MARINElife Survey Report: 'MS Oldenburg' Ilfracombe-Lundy 14 September 2019

Mary Ferry, Research Surveyor for MARINElife (Registered Charity No. 1110884; Registered Company No. 5057367)

Weather: Westbound: Sunny with glare, sea state 1, with very slight swell
Eastbound: Sunny with glare, sea state 1 inc. 2 half way across, with slight swell

Summary of sightings

Marine mammals:
Common Dolphin Delphinus delphis 32 in 2 groups

Seabirds:
Manx Shearwater Puffinus puffinus 2Fulmar  Fulmarus glacialis 4
Gannet  Morus bassanus 28
Guillemot Uria aalge 89
Herring Gull Larus argentatus 6
Cormorant Phalacrocorax aristotelis 7
Great Crested Grebe Podiceps cristatus 1

It was a mild, sunny day with over 240 visitors boarding MS Oldenburg, many of whom were staying on the island for a holiday of seven days or longer. The quay was very busy with a visiting fayre that had appeared during the week, restricting the queuing space and adding to the excitement.
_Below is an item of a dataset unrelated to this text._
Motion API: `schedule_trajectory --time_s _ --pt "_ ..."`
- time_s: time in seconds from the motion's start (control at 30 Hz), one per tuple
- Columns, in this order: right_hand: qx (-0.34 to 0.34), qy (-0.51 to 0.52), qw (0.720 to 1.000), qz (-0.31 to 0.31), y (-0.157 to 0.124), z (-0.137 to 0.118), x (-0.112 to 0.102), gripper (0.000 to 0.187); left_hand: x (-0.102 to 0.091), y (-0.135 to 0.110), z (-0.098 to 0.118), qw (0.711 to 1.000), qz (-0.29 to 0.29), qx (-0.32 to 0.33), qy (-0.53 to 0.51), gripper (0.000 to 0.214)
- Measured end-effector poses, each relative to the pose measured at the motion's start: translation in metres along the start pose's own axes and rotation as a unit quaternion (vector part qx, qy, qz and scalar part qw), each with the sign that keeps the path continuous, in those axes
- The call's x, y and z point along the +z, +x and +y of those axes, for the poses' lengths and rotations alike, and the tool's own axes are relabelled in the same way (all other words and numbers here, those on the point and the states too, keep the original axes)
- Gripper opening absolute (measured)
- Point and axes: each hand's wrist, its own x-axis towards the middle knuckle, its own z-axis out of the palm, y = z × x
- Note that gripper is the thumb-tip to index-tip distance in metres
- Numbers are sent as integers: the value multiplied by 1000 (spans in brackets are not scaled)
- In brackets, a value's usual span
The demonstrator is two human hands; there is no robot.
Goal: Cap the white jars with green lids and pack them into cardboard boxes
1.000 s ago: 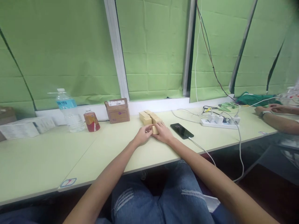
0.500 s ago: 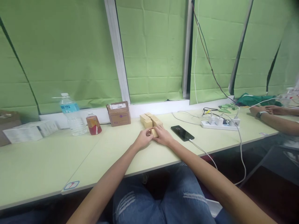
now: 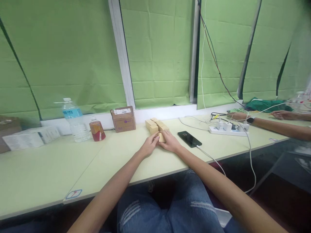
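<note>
My left hand (image 3: 148,146) and my right hand (image 3: 170,142) meet in the middle of the pale green table (image 3: 48,168). Both hands pinch a small tan box (image 3: 162,137) between their fingers. Just behind it stands a cluster of similar small tan boxes (image 3: 155,125). The fingers of both hands are curled around the small box, which shows between them.
A black phone (image 3: 189,138) with a white cable lies right of my hands. Further right is a white power strip (image 3: 227,128) with plugs, where another person's arms (image 3: 272,124) reach. A brown cardboard box (image 3: 122,119), a small drink bottle (image 3: 97,129) and a water bottle (image 3: 74,120) stand left.
My hands stayed on the small box and turned it slightly, so more of it shows. The other person's hand at the right has reached left toward the power strip.
</note>
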Motion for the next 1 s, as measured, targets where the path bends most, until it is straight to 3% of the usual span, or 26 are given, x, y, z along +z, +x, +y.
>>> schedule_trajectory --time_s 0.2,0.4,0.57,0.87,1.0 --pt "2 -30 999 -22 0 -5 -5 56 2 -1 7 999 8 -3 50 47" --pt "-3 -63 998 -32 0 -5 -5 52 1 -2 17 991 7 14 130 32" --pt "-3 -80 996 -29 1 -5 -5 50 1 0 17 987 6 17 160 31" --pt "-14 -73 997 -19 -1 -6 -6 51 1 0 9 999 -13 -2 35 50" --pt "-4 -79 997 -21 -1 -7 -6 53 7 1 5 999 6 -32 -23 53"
The crossing was soon underway and within 15 minutes we had a display of over 20 Gannet feeding to port, close to shore, with very agitated water and plenty of dives to excite passengers sitting on that side of the ship. Thereafter sightings were less dramatic consisting of a few small groups of 1-3 Guillemot, a couple of potential Puffins before we came across two large rafts of Guillemot, one straight ahead and another 15 minutes later to starboard. As we approached Lundy, a Great Crested Grebe was sitting on the water preening itself. As we approached harbour, three Grey Seals came to inspect proceedings, one pup hauled itself onto the rocks for a better look, under the guidance of its mother, another pup was in the water close by.

Guillemot Rick Morris 02a
Guillemot (Library photo: Rick Morris)

Once on the island it was obvious that the beaches were off limits due to the pupping season and the information available suggested the seabird colonies were quiet, with most young fledged, so I headed for the centre of the island. I took cover from the heat and explored the farm and the abundance of Swallows and insects for them to feed on. It was a beautiful day, the sky criss-crossed with plane trails and no real clouds in sight.

On getting back to the harbour to board for the return trip, the same three seals entertained the passengers with their inquisitiveness, daring to come closer and then deciding better of it, repeating this sequence several times much to the amusement of the passengers.

There were many more bird sightings on the return trip with many Guillemots rafting, mixed with a few Razorbills. About halfway across a group of 20 Common Dolphin were sighted dead ahead, leaping to both port, starboard and dead ahead. They came close to the ship as we passed through them to port, some joined us to bowride, causing much excitement among the passengers. The dolphins headed off to the west.

Common Dolphin Peter Howlett 062
Common Dolphin (Library photo: Peter Howlett)

After another 20 minutes, another pod of Common Dolphin were spotted to starboard a long way off but close enough to spot the leaping, some almost out of the water. This was a smaller pod, maybe of 12 or so individuals who were also heading to the wester. A pair of noisy Fulmar to port caught some attention but as we came nearer to Ilfracombe sightings quietened down once more.

My thanks go to the Captain and crew of the Oldenburg for allowing me on board to continue this survey. The additional sightings from the bridge were gratefully received.